The dependence of the tip shape deformations and the reconstructi

The dependence of the tip shape deformations and the reconstruction artifacts on the laser wavelength are explained through simulations of the laser-tip interaction and nonhomogeneous heating effects. (C) 2011 American Institute of Physics. [doi: 10.1063/1.3592339]“
“In

autosomal polycystic kidney disease, nephrectomy is required before transplantation if kidney volume is excessive. We evaluated the effectiveness of transcatheter arterial embolization (TAE) to obtain sufficient volume reduction for graft implantation.

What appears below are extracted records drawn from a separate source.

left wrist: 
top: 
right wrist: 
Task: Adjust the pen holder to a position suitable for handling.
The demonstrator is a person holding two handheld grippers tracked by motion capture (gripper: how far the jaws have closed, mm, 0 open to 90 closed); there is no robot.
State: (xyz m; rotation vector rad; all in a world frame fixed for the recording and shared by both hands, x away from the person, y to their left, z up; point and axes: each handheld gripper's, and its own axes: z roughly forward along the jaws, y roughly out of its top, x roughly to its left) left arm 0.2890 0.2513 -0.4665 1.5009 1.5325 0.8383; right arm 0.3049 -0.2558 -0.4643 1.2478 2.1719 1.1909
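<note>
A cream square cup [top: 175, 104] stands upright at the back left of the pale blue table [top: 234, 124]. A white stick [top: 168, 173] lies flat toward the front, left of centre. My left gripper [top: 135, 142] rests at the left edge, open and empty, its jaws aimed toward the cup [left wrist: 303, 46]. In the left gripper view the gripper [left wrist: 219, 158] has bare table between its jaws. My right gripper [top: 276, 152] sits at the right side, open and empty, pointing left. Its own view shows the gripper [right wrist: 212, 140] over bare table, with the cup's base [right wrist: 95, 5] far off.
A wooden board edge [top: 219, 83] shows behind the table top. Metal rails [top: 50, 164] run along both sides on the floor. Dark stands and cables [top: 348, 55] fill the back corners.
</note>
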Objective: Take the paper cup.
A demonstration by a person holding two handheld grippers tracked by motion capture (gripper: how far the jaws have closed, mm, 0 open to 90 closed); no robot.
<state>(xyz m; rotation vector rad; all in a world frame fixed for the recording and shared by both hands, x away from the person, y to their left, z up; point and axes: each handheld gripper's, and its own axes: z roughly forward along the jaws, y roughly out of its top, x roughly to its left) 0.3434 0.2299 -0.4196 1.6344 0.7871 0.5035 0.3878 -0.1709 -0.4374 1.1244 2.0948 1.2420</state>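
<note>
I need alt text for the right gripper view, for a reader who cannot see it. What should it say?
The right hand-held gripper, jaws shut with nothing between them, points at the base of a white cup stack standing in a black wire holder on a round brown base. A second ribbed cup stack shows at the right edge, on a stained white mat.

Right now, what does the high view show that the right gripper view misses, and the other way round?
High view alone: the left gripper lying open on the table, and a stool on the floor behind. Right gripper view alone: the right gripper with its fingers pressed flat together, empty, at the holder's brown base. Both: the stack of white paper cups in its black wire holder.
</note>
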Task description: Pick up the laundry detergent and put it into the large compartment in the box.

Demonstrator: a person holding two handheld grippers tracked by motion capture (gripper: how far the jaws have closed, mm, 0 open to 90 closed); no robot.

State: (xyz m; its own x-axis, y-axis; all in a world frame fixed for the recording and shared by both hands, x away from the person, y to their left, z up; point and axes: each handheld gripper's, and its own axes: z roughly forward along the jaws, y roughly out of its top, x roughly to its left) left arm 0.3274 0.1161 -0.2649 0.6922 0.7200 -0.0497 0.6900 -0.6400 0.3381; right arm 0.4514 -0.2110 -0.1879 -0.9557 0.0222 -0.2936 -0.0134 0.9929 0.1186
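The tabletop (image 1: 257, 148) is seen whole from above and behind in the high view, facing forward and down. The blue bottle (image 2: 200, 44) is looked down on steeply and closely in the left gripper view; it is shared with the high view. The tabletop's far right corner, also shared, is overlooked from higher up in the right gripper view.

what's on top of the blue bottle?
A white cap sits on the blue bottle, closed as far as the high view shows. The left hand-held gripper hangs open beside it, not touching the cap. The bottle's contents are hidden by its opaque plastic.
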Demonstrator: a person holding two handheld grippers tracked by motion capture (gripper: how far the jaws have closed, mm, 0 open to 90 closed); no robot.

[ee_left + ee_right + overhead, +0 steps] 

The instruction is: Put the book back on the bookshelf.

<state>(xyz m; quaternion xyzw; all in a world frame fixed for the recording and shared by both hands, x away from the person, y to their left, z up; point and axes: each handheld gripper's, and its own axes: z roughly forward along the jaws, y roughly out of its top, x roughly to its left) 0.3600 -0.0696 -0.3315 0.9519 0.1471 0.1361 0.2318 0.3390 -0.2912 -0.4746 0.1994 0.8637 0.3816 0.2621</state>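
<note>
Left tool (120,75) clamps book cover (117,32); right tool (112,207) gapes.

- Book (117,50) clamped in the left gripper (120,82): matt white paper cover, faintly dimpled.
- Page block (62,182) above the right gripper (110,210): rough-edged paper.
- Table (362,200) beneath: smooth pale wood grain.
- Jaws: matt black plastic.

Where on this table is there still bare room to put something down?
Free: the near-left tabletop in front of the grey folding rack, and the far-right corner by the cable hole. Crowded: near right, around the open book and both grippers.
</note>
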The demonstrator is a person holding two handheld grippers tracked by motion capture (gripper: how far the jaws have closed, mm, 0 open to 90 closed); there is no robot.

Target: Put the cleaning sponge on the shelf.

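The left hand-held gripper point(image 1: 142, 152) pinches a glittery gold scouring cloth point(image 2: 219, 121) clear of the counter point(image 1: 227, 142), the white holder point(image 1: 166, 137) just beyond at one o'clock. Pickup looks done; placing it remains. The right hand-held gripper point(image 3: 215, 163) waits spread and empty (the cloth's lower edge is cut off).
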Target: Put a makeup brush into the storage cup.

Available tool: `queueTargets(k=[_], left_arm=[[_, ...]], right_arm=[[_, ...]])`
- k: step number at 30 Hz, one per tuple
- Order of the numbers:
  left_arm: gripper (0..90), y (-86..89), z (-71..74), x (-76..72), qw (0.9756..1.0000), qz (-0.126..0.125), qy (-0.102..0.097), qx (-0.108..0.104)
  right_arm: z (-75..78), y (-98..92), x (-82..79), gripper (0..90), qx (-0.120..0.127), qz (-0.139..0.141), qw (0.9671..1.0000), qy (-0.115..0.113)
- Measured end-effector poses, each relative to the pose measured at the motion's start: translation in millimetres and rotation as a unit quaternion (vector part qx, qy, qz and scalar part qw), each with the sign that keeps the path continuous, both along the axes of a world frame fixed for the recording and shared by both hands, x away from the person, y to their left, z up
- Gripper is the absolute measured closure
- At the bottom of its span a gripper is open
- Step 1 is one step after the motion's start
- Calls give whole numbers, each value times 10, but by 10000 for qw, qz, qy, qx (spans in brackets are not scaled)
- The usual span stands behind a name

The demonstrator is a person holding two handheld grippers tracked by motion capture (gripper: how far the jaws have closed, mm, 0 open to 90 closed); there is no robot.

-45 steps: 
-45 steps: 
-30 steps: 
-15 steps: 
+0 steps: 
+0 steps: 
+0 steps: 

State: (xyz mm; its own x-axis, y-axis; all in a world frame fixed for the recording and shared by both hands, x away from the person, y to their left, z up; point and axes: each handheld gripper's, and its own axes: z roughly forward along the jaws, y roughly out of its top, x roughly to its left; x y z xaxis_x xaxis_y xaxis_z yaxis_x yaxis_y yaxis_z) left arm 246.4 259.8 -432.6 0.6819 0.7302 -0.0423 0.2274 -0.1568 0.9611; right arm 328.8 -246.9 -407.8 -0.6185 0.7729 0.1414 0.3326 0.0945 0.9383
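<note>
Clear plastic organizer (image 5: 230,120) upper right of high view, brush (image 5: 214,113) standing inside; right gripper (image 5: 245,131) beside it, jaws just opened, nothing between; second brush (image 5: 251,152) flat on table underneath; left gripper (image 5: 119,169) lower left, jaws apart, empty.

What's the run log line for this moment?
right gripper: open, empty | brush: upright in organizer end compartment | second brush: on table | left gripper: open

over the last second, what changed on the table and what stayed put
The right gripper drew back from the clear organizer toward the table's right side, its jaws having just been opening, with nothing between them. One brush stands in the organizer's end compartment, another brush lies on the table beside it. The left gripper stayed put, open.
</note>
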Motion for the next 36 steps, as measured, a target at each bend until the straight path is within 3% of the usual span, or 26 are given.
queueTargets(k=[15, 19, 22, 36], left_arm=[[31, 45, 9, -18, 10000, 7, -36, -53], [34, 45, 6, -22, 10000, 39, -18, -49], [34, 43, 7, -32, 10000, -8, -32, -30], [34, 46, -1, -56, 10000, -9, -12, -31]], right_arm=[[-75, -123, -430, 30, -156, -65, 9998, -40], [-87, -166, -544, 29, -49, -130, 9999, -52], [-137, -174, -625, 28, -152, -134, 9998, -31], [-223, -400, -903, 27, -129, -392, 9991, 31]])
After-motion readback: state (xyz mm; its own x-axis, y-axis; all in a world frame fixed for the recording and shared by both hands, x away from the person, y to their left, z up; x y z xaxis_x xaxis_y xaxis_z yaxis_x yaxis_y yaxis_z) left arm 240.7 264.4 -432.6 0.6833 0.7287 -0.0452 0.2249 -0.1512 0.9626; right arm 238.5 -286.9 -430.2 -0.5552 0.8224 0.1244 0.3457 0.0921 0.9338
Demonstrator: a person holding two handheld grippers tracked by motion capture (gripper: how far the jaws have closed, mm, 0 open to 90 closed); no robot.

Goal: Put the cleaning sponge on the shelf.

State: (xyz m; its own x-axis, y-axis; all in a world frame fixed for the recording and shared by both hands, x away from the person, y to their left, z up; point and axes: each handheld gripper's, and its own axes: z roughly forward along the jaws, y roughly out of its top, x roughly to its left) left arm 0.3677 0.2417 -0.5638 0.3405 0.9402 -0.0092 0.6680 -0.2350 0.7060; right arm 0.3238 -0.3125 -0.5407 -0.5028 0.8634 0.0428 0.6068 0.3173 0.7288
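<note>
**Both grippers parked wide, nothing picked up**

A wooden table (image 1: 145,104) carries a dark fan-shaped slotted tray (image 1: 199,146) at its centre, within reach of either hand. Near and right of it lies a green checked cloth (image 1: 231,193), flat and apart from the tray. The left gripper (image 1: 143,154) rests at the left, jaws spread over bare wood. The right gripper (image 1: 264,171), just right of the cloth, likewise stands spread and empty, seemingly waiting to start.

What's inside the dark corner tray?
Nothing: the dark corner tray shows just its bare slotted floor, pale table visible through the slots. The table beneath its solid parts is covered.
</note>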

From March 2007 to December 2009, 25 patients with kidneys selleck screening library descending below the iliac crest had unilateral renal TAE associated with a postembolization syndrome protocol. Volume reduction was evaluated by CT before, 3, and 6

months after embolization. The strategy was considered a success if the temporary contraindication for renal transplantation could be withdrawn within 6 months after TAE. TAE was well tolerated and the objective was reached in 21 patients. The temporary contraindication for transplantation was withdrawn within 3 months after TAE in 9 patients and within 6 months in 12 additional patients. The mean reduction in volume was p38 MAPK pathway 42% at 3 months (p = 0.01) and 54% at 6 months (p = 0.001). One patient required a cyst sclerosis to reach the objective. The absence of sufficient volume reduction was due to an excessive basal renal volume, a missed accessory artery and/or renal artery revascularization. Embolization of enlarged polycystic kidneys appears to be an advantageous alternative to nephrectomy before renal transplantation.”
“. Around 80% of hepatitis C virus (HCV) infections in England are among injecting drug users (IDUs). The HCV Action Plan launched in 2004 includes targets to reduce HCV selleck prevalence in recent initiates (those starting injecting in the preceding 3 years), and to increase HCV voluntary confidential testing (VCT). The Action Plans impact is examined using surveillance data from recent initiates participating in an annual survey of IDUs in contact with specialist services across England, 20002008. Participants provided an oral fluid sample (tested

for anti-HCV) and completed a short questionnaire (including HCV VCT and result of last test). Overall, anti-HCV prevalence among the recent initiates was 18% (619/3463); in 2004, it was 20% (59/291), other than being lower in 2000 [11%, 73/672, adjusted odds ratio (AOR) = 0.63 95%CI 0.420.93] there was no change over time. Prevalence increased with age; was higher among those ever imprisoned, using a needle exchange, and having a HCV VCT; and varied by region. Overall, 42% (1460) had ever had a HCV VCT; in 2004 uptake was 45% (130/291) having increased from 26% (175/672, AOR = 0.57 95%CI 0.420.77) in 2000, and it rose to 62% (197/320, AOR = 2.12 95%CI 1.502.99) in 2008. The proportion of anti-HCV-positive IDUs aware of their infection was higher in 20062008 than in earlier years.